В его характере откроется нечто новое, когда мы узнаем, что свой медовый месяц он потратил на написание эссе на тему «Чувствительны ли метафизические истины к тем же свидетельствам, что и математические истины» с целью получить приз Берлинской академии наук. Что думала его молодая жена по этому поводу, неизвестно, но она, вероятно, была довольна, когда ее супруг победил Иммануила Канта, заняв первое место и выиграв крупную премию в пятьдесят дукатов. В качестве бонуса король Фридрих Великий наградил его титулом «охраняемого еврея» и освободил всю его общину от уплаты еврейских налогов – хотя когда Академия избрала его своим членом, король отказался утвердить это решение (президент Академии сожалел, что Мендельсон обладал всеми нужными качествами, кроме крайней плоти).

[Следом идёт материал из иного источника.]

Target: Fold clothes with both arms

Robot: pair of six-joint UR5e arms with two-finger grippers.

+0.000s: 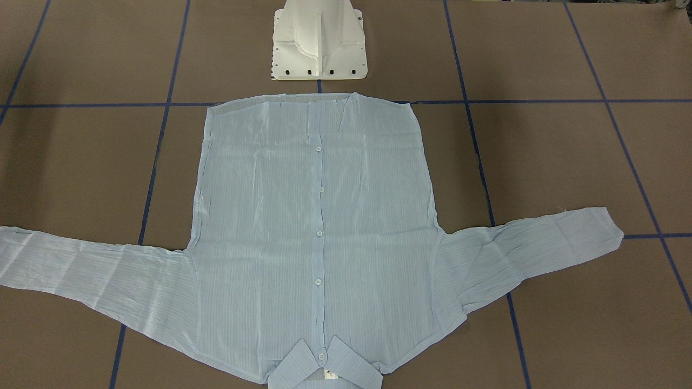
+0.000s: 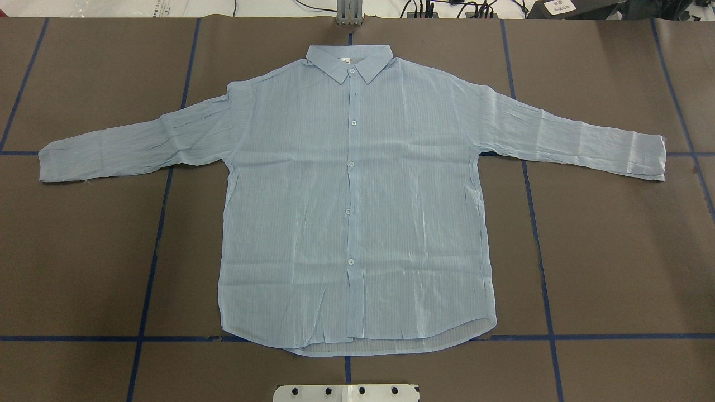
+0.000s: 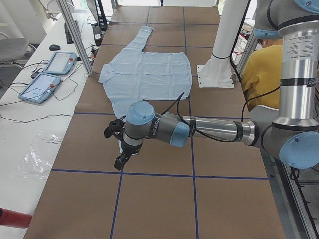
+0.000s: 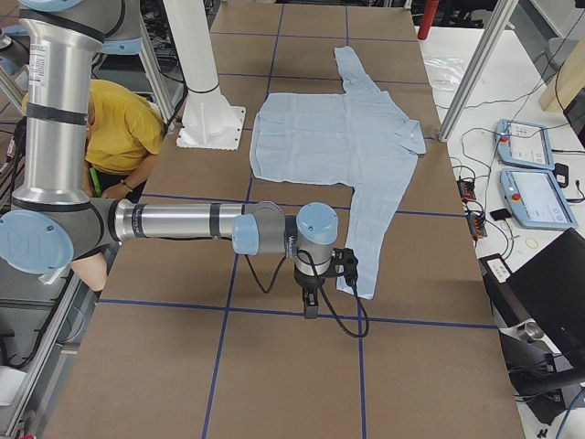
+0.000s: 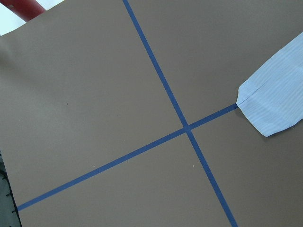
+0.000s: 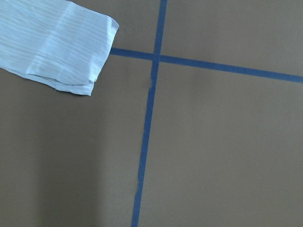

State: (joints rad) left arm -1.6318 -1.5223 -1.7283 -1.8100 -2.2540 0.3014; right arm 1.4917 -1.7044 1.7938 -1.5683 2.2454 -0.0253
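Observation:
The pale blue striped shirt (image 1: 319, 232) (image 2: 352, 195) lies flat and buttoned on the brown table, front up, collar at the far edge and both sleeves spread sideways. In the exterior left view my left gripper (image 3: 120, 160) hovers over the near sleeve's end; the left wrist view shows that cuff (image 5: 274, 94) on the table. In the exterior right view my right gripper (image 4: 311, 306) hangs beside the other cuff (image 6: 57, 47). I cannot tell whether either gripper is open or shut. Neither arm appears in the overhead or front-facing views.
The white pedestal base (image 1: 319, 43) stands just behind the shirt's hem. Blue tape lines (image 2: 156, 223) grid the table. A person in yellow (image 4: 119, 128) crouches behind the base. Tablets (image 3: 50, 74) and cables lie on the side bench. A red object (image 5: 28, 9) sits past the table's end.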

Мендельсон легко справился с оскорблением и по-своему повернулся к нему спиной. Никогда не робевший перед властями и влюбленный в немецкий язык и культуру, он счел неприемлемой современную ему моду на французский язык, жалуясь, что он «слишком ненадежен для систематического чтения трактатов с должным усердием», и проявил особое безрассудство, критикуя Фридриха Великого за то, что тот предпочитал писать стихи по-французски, а не на своем родном языке. Легенда гласит, что этот горбатый еврей, выучивший немецкий подростком, будучи призван к королю во дворец Сан-Суси для ответа, объяснил, что «кто бы ни писал стихотворные пьесы о кеглях и кто бы ни играл в кегли, будь он королем или крестьянином, он должен иметь при себе тренера, который объяснил бы ему, как следует играть».